ASSIGNED TASK: Each line below must be set down exactly; omit any image you find.

INPUT DATA:

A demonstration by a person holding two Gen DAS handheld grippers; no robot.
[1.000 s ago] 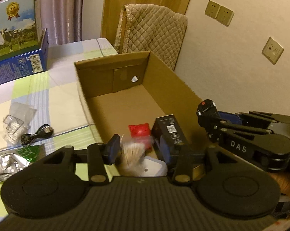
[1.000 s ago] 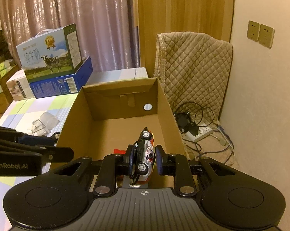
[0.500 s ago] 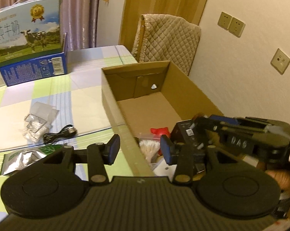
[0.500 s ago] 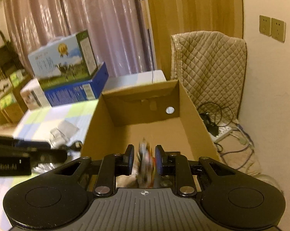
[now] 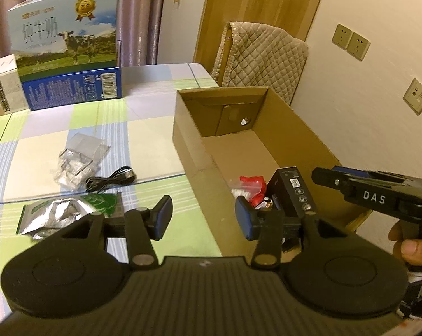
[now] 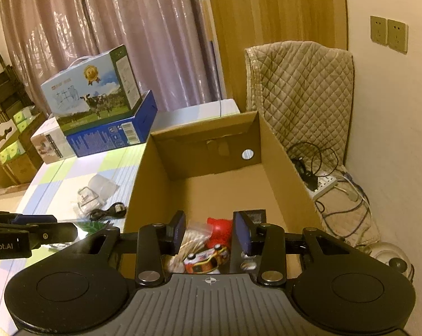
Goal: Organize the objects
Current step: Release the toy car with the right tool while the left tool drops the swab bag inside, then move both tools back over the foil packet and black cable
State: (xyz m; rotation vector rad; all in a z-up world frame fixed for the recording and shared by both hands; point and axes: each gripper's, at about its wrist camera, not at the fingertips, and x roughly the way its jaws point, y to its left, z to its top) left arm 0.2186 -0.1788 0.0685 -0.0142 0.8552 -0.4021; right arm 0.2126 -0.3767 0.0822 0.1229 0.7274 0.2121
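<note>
Checked tablecloth lies at nine o'clock of the box [image 6: 275, 151]. Right gripper [image 6: 209, 236], jaws just opened and empty, has dropped the car [image 6: 208, 256] inside; lift straight out. Left gripper [image 5: 203, 218] gapes empty.

The far half of the cardboard box [image 6: 272, 151] lies bare, open from above, while a toy car [image 6: 208, 257], a red item [image 6: 218, 231] and a black box [image 5: 293, 193] crowd its near end. On the table [image 5: 154, 128], at ten o'clock of the box, a cable [image 5: 110, 180], clear packets [image 5: 76, 156] and a foil pouch [image 5: 56, 215] block the near strip.
</note>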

RESULT OF THE TASK:
A demonstration by a person holding two Gen DAS handheld grippers; no robot.
[1.000 s ago] 
[1.000 s ago] 
[0.500 s ago] 
[0.500 s ago] 
[now] 
[now] 
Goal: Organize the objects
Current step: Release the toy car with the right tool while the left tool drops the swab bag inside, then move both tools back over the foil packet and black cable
State: (xyz m; rotation vector rad; all in a z-up world frame fixed for the recording and shared by both hands; point and axes: each gripper's, at about its wrist camera, not at the fingertips, and x roughly the way its jaws point, y to its left, z to its top) left arm 0.2186 -0.1788 0.0685 -0.0142 0.8552 -0.4021; right arm 0.2126 -0.3767 0.0822 0.1229 0.7274 0.2121
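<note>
Checked tablecloth lies at nine o'clock of the box [image 6: 275, 151]. Right gripper [image 6: 209, 236], jaws just opened and empty, has dropped the car [image 6: 208, 256] inside; lift straight out. Left gripper [image 5: 203, 218] gapes empty.

The far half of the cardboard box [image 6: 272, 151] lies bare, open from above, while a toy car [image 6: 208, 257], a red item [image 6: 218, 231] and a black box [image 5: 293, 193] crowd its near end. On the table [image 5: 154, 128], at ten o'clock of the box, a cable [image 5: 110, 180], clear packets [image 5: 76, 156] and a foil pouch [image 5: 56, 215] block the near strip.
</note>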

For this exercise, nothing more is required.